Defendant appeals and seeks reversal of his convictions for attempted murder with a firearm, first-degree assault with a firearm, and unlawful use of a weapon with a firearm.1 In his first assignment of error, defendant contends that the trial court erroneously admitted evidence that defendant had engaged in plea discussions with the district attorney. In his second, third, fourth, and fifth assignments of error, defendant challenges the trial court’s admission of several of the state’s exhibits at trial. We reject defendant’s first through fifth assignments of error without further discussion. We write only to address defendant’s sixth assignment of error in which he contends that the trial court committed plain error in imposing a $500 unitary assessment for the crime of attempted murder, relying on State v. Becker, 171 Or App 721, 722, 15 P3d 1264 (2000), for the proposition that former ORS 137.290(2)(b) (2009)2 does not authorize a unitary assessment for “an attempt crime.”

The state concedes that, for the reasons advanced by defendant, the trial court committed plain error when it imposed the assessment. We agree and accept the state’s concession. See ORAP 5.45(1); Ailes v. Portland Meadows, Inc., 312 Or 376, 382, 823 P2d 956 (1991) (court has discretion to review unpreserved error of law apparent on the face of the record). For the reasons expressed in State v. Rowling, 259 Or App 290, 291, 213 P3d 386 (2013), rev den, 354 Or 735 (2014), we exercise our discretion to correct the error in this case.

Remanded for entry of a judgment omitting the $500 unitary assessment on the attempted murder conviction; otherwise affirmed.
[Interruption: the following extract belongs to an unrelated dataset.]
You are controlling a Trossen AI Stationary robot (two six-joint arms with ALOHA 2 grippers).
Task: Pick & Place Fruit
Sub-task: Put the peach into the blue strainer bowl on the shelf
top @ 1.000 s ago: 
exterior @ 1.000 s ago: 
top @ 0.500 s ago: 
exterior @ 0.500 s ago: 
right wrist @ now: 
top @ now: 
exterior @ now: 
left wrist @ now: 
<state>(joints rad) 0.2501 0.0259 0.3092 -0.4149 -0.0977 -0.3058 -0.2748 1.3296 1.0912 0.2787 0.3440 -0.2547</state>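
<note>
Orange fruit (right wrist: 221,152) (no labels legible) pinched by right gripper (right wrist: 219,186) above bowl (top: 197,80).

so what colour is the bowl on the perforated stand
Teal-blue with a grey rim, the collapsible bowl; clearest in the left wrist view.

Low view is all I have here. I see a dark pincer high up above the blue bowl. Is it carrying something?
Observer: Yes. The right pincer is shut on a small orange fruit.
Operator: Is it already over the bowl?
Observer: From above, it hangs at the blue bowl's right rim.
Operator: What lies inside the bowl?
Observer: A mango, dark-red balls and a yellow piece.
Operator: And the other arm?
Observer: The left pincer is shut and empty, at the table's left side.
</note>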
Defendant also entered a guilty plea to, and was convicted of, unlawful possession of methamphetamine, which he does not challenge on appeal.

Former ORS 137.290 (2009) was repealed by the legislature in Oregon Laws 2011, chapter 597, section 118. Defendant’s crimes occurred before the operative date of the repeal, but he was convicted and sentenced after that date. Defendant does not challenge the imposition of the assessment on the basis that the statute had been repealed when the court imposed the assessment. Accordingly, we do not resolve the issue on that basis. But see, State v. Wills, 260 Or App 440, 441, 317 P3d 407 (2013) (accepting state concession that the trial court erred in imposing unitary assessment because former ORS 137.290(2)(b) was no longer in effect when the defendant was sentenced).